Ferland Troy M, Whitehead Heather D, Buckley Timothy J, Chao Alex, Minucci Jeffrey M, Carr E Tyler, Janesch Greg, Rizwan Safia, Charest Nathaniel, Williams Antony J, McCord James P, Sobus Jon R
United States Environmental Protection Agency, Office of Research and Development, Center for Computational Toxicology and Exposure, 109 TW Alexander Dr., Research Triangle Park, NC, 27711, USA.
Oak Ridge Institute for Science and Education (ORISE) Participant, Oak Ridge, TN, 37831, USA.
Anal Bioanal Chem. 2025 Jun 14. doi: 10.1007/s00216-025-05940-x.
Non-targeted analysis (NTA) methods are integral to environmental monitoring given their ability to expand measurable chemical space beyond that of traditional targeted methods. Such vast quantities of NTA data are generated that exhaustive manual review is generally unfeasible. Computational tools facilitate automated data processing, but cannot always distinguish real signals (i.e., originating from a chemical in a sample) from artifacts. Replicate analysis is recommended to aid data review, but as NTA studies become larger, the cost of analytical replication becomes untenable. A need therefore exists for examination of information penalties associated with reduced replication. To investigate this issue, using an existing NTA dataset, we performed over 70,000 simulations of variable replication designs and calculated false discovery rates (FDRs) and false negative rates (FNRs) for NTA features and occurrences. We used regression models to explore associations between replication percentage and FDR/FNR, and to test whether rates were affected by NTA feature attributes. Inverse relationships were generally observed between replication percentage and FDR/FNR, such that lower replication yielded higher information penalties. Significant increases in FDR/FNR were observed for suspected per- and polyfluoroalkyl substances (PFAS) compared to non-PFAS, highlighting the potential for differences in information penalties across feature groups. Specific quantitative information penalties are expected to be unique for each NTA study based on sample type and workflow. The methods presented here can support future pilot-scale investigations that will inform the required level of replication in full-scale studies.

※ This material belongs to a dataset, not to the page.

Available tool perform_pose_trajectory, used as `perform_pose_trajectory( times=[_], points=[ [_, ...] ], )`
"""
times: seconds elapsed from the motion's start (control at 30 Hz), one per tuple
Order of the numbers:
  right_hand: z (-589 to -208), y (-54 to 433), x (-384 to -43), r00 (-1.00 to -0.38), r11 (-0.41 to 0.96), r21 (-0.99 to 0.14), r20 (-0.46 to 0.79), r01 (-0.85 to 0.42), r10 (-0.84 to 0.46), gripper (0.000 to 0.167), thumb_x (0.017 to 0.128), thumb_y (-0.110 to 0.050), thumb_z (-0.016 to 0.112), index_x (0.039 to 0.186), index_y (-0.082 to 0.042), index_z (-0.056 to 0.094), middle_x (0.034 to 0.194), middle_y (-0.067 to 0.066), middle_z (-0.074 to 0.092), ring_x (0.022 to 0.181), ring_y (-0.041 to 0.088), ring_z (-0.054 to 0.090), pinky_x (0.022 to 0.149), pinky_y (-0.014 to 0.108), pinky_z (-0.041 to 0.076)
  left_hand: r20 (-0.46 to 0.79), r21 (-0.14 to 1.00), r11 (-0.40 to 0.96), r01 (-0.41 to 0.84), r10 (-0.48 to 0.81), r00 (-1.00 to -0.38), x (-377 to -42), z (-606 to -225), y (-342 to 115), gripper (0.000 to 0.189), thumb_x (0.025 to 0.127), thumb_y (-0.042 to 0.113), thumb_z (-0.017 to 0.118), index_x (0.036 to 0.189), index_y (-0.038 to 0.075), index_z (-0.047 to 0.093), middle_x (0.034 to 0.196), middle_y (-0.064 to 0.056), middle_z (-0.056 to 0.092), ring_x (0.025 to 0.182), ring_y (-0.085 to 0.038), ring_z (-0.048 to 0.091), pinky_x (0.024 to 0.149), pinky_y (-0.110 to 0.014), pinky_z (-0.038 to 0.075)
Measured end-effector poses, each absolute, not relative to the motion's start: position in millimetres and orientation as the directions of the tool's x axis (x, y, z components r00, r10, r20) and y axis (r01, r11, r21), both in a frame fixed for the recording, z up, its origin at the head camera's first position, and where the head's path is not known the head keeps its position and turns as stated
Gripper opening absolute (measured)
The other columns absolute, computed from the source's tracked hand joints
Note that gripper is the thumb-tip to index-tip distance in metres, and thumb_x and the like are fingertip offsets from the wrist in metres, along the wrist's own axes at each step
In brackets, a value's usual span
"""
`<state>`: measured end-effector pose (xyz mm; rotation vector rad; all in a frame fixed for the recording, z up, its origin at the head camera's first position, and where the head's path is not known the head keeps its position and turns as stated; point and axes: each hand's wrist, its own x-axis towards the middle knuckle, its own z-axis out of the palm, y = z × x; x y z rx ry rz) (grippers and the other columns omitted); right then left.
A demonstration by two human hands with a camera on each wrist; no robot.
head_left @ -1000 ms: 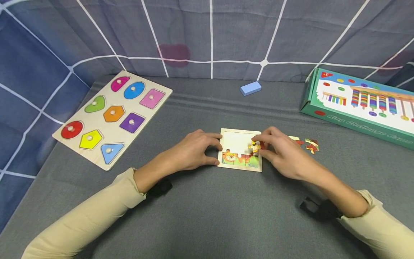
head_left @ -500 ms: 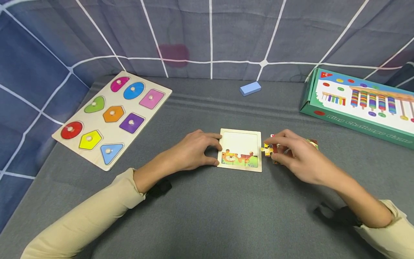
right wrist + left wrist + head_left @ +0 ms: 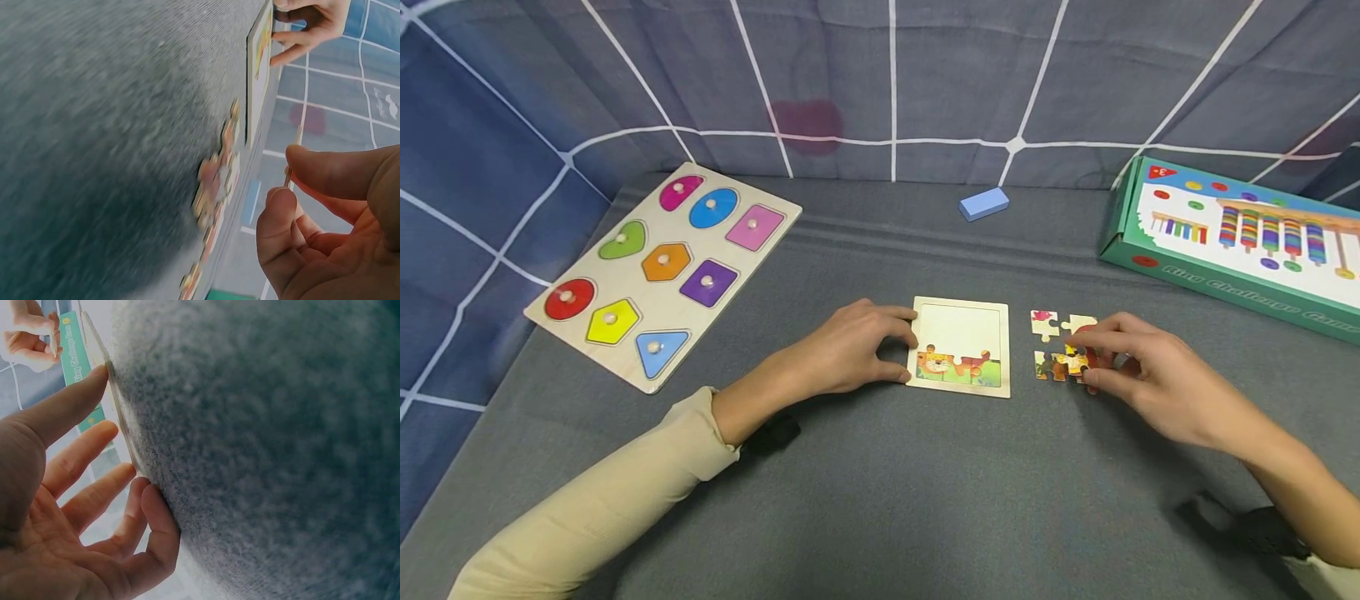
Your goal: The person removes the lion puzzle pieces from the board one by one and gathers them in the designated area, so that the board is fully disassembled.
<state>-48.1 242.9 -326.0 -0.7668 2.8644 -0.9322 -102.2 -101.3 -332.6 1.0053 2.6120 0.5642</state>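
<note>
My left hand (image 3: 856, 350) touches the left edge of a small square wooden puzzle board (image 3: 1005, 350). In the left wrist view its thumb and fingertips (image 3: 100, 378) lie along the board's thin edge. A row of fitted picture pieces (image 3: 958, 369) fills the bottom of the recess; the upper part shows bare white. To the board's right, my right hand (image 3: 1172, 387) pinches a yellow-and-red puzzle piece (image 3: 1074, 362) between thumb and fingers. The right wrist view shows this piece (image 3: 299, 135) edge-on, held above several loose puzzle pieces (image 3: 1043, 323), some hidden behind it.
A wooden peg-shape board (image 3: 662, 383) with coloured knobbed shapes lies at the left. Behind the puzzle sits a blue block (image 3: 983, 203). A green game box (image 3: 1225, 292) lies at the back right, near the checked cloth (image 3: 955, 92) backdrop.
My right hand has carried the pinched puzzle piece from over the board's right side rightward to above the loose pieces. My left hand has stayed at the board's edge.
</note>
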Motion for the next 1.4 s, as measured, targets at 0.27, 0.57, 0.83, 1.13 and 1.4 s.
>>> perform_pose_trajectory(
  times=[0.27, 0.57, 0.83, 1.13, 1.4],
  points=[
    [-331.1, 265.5, -42.5, -0.913, 0.764, -0.519, 0.087, -0.383, -0.398, 0.042, 0.084, 0.004, 0.074, 0.124, -0.011, 0.068, 0.097, -0.004, 0.052, 0.077, 0.004, 0.043, 0.058, 0.02, 0.036, -0.11, 0.455, 0.672, 0.585, 0.694, -0.712, -102.9, -332.7, -101.3, 0.034, 0.08, 0.027, 0.084, 0.109, 0.012, 0.074, 0.14, -0.008, 0.056, 0.124, -0.026, 0.054, 0.103, -0.042, 0.037],
    [-338.9, 284.1, -39.1, -0.92, 0.804, -0.459, 0.089, -0.378, -0.381, 0.043, 0.081, 0.009, 0.074, 0.121, -0.004, 0.067, 0.098, -0.001, 0.053, 0.077, 0.001, 0.041, 0.06, 0.017, 0.036, -0.111, 0.457, 0.671, 0.584, 0.694, -0.711, -102.8, -332.4, -101.6, 0.034, 0.08, 0.027, 0.084, 0.109, 0.012, 0.074, 0.14, -0.008, 0.056, 0.125, -0.026, 0.054, 0.103, -0.043, 0.037],
    [-343.7, 291.4, -39.0, -0.936, 0.855, -0.394, 0.045, -0.338, -0.349, 0.041, 0.081, 0.007, 0.075, 0.12, -0.001, 0.066, 0.1, 0.004, 0.054, 0.077, 0.004, 0.039, 0.056, 0.024, 0.036, -0.112, 0.458, 0.673, 0.58, 0.692, -0.714, -101.5, -331.5, -101.8, 0.035, 0.08, 0.027, 0.084, 0.11, 0.012, 0.074, 0.14, -0.008, 0.056, 0.125, -0.027, 0.054, 0.105, -0.045, 0.037],
    [-350.7, 294.0, -39.8, -0.948, 0.875, -0.374, 0.037, -0.306, -0.316, 0.04, 0.08, 0.004, 0.076, 0.119, -0.002, 0.067, 0.097, 0.005, 0.054, 0.075, 0.006, 0.041, 0.056, 0.025, 0.034, -0.137, 0.455, 0.686, 0.567, 0.683, -0.717, -101.3, -332.0, -101.4, 0.036, 0.081, 0.028, 0.083, 0.112, 0.013, 0.073, 0.142, -0.007, 0.054, 0.127, -0.027, 0.052, 0.104, -0.044, 0.036],
    [-353.7, 293.7, -40.6, -0.945, 0.88, -0.362, 0.012, -0.308, -0.326, 0.04, 0.08, 0.003, 0.076, 0.119, -0.001, 0.067, 0.098, 0.005, 0.054, 0.077, 0.005, 0.043, 0.058, 0.026, 0.036, -0.129, 0.45, 0.684, 0.575, 0.686, -0.716, -101.4, -331.7, -101.5, 0.036, 0.081, 0.028, 0.083, 0.111, 0.013, 0.073, 0.141, -0.007, 0.055, 0.127, -0.026, 0.052, 0.104, -0.044, 0.037]
  ],
)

非靶向分析(NTA)方法对于环境监测至关重要,因为它能够扩展可测量的化学空间,超越传统靶向方法的范围。产生的NTA数据量如此巨大,以至于详尽的人工审查通常不可行。计算工具有助于自动化数据处理,但并不总能将真实信号(即源自样品中的化学物质)与伪像区分开来。建议进行重复分析以辅助数据审查,但随着NTA研究规模的扩大,分析重复的成本变得难以承受。因此,需要研究与减少重复相关的信息损失。为了研究这个问题,我们使用现有的NTA数据集,对可变重复设计进行了70000多次模拟,并计算了NTA特征和出现情况的错误发现率(FDR)和假阴性率(FNR)。我们使用回归模型来探索重复百分比与FDR/FNR之间的关联,并测试这些比率是否受NTA特征属性的影响。通常观察到重复百分比与FDR/FNR之间呈反比关系,即较低的重复率会导致更高的信息损失。与非全氟和多氟烷基物质(PFAS)相比,疑似PFAS的FDR/FNR显著增加,突出了不同特征组之间信息损失存在差异的可能性。基于样品类型和工作流程,预计每个NTA研究的特定定量信息损失都是独特的。本文提出的方法可以支持未来的中试规模研究,这些研究将为大规模研究所需的重复水平提供参考。